» **Directions**:
What is expected is a word-for-word copy of all the entries.

» **Data shown**:
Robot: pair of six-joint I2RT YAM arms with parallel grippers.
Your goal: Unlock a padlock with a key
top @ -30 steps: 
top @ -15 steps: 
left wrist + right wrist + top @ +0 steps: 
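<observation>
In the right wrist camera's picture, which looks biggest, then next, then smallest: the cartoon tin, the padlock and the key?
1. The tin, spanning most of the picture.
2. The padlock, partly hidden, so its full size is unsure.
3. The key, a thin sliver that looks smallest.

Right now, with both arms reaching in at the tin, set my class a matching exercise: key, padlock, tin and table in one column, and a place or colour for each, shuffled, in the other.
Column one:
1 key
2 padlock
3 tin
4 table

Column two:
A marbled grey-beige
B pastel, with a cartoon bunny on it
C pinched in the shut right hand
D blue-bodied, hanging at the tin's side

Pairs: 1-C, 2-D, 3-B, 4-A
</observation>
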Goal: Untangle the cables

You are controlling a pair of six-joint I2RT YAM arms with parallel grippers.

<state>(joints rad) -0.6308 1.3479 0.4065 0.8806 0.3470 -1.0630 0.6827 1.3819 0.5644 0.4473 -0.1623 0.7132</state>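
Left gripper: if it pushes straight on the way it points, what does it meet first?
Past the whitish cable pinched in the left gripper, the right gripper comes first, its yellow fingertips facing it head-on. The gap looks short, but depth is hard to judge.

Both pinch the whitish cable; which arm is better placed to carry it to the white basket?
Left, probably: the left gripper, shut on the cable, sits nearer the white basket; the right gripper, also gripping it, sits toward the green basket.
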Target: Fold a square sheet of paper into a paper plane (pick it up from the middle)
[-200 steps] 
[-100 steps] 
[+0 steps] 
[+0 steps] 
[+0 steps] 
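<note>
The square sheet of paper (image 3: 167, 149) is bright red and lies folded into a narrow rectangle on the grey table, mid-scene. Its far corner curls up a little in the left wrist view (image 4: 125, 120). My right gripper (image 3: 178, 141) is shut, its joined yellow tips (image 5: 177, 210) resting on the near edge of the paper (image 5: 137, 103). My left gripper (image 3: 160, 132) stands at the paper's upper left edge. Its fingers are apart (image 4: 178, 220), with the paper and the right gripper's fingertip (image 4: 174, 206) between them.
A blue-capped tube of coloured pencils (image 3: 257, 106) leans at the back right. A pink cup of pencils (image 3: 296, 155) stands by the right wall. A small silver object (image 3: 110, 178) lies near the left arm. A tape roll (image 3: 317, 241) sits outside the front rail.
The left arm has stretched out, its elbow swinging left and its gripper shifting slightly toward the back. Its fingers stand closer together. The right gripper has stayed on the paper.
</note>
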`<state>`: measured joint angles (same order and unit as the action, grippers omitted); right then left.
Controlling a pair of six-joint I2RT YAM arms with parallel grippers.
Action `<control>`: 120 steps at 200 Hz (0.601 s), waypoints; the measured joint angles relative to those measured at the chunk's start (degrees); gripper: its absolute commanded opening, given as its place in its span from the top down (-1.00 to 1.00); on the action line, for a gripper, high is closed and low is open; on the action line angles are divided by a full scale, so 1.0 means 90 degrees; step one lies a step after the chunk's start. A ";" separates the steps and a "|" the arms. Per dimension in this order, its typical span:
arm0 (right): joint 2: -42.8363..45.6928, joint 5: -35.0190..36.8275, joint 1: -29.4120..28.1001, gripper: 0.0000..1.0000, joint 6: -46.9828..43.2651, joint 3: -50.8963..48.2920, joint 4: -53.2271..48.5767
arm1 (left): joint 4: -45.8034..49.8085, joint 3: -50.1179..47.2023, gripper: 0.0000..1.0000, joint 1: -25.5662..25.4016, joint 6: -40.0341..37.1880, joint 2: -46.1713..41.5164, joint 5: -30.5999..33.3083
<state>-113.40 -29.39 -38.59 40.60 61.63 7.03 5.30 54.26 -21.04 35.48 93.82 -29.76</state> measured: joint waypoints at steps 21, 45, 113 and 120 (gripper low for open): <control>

» **Task result**:
Robot: pair of six-joint I2RT YAM arms with parallel grippers.
Your goal: Unlock a padlock with a key
top @ -30 steps: 
top @ -15 steps: 
left wrist + right wrist + top @ +0 steps: 
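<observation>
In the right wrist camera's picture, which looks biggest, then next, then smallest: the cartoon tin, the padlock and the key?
1. The tin, spanning most of the picture.
2. The padlock, partly hidden, so its full size is unsure.
3. The key, a thin sliver that looks smallest.

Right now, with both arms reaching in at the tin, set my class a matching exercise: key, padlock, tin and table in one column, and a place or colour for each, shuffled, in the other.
Column one:
1 key
2 padlock
3 tin
4 table

Column two:
A marbled grey-beige
B pastel, with a cartoon bunny on it
C pinched in the shut right hand
D blue-bodied, hanging at the tin's side

Pairs: 1-C, 2-D, 3-B, 4-A
</observation>
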Goal: Untangle the cables

You are controlling a pair of six-joint I2RT YAM arms with parallel grippers.

<state>(joints rad) -0.6308 1.3479 0.4065 0.8806 0.3470 -1.0630 0.6827 1.3819 0.5644 0.4473 -0.1623 0.7132</state>
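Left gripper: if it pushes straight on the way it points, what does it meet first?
Past the whitish cable pinched in the left gripper, the right gripper comes first, its yellow fingertips facing it head-on. The gap looks short, but depth is hard to judge.

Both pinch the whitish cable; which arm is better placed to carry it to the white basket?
Left, probably: the left gripper, shut on the cable, sits nearer the white basket; the right gripper, also gripping it, sits toward the green basket.
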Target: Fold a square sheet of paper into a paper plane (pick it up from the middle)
[-200 steps] 
[-100 steps] 
[+0 steps] 
[+0 steps] 
[+0 steps] 
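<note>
The square sheet of paper (image 3: 167, 149) is bright red and lies folded into a narrow rectangle on the grey table, mid-scene. Its far corner curls up a little in the left wrist view (image 4: 125, 120). My right gripper (image 3: 178, 141) is shut, its joined yellow tips (image 5: 177, 210) resting on the near edge of the paper (image 5: 137, 103). My left gripper (image 3: 160, 132) stands at the paper's upper left edge. Its fingers are apart (image 4: 178, 220), with the paper and the right gripper's fingertip (image 4: 174, 206) between them.
A blue-capped tube of coloured pencils (image 3: 257, 106) leans at the back right. A pink cup of pencils (image 3: 296, 155) stands by the right wall. A small silver object (image 3: 110, 178) lies near the left arm. A tape roll (image 3: 317, 241) sits outside the front rail.
The left arm has stretched out, its elbow swinging left and its gripper shifting slightly toward the back. Its fingers stand closer together. The right gripper has stayed on the paper.
</note>
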`<state>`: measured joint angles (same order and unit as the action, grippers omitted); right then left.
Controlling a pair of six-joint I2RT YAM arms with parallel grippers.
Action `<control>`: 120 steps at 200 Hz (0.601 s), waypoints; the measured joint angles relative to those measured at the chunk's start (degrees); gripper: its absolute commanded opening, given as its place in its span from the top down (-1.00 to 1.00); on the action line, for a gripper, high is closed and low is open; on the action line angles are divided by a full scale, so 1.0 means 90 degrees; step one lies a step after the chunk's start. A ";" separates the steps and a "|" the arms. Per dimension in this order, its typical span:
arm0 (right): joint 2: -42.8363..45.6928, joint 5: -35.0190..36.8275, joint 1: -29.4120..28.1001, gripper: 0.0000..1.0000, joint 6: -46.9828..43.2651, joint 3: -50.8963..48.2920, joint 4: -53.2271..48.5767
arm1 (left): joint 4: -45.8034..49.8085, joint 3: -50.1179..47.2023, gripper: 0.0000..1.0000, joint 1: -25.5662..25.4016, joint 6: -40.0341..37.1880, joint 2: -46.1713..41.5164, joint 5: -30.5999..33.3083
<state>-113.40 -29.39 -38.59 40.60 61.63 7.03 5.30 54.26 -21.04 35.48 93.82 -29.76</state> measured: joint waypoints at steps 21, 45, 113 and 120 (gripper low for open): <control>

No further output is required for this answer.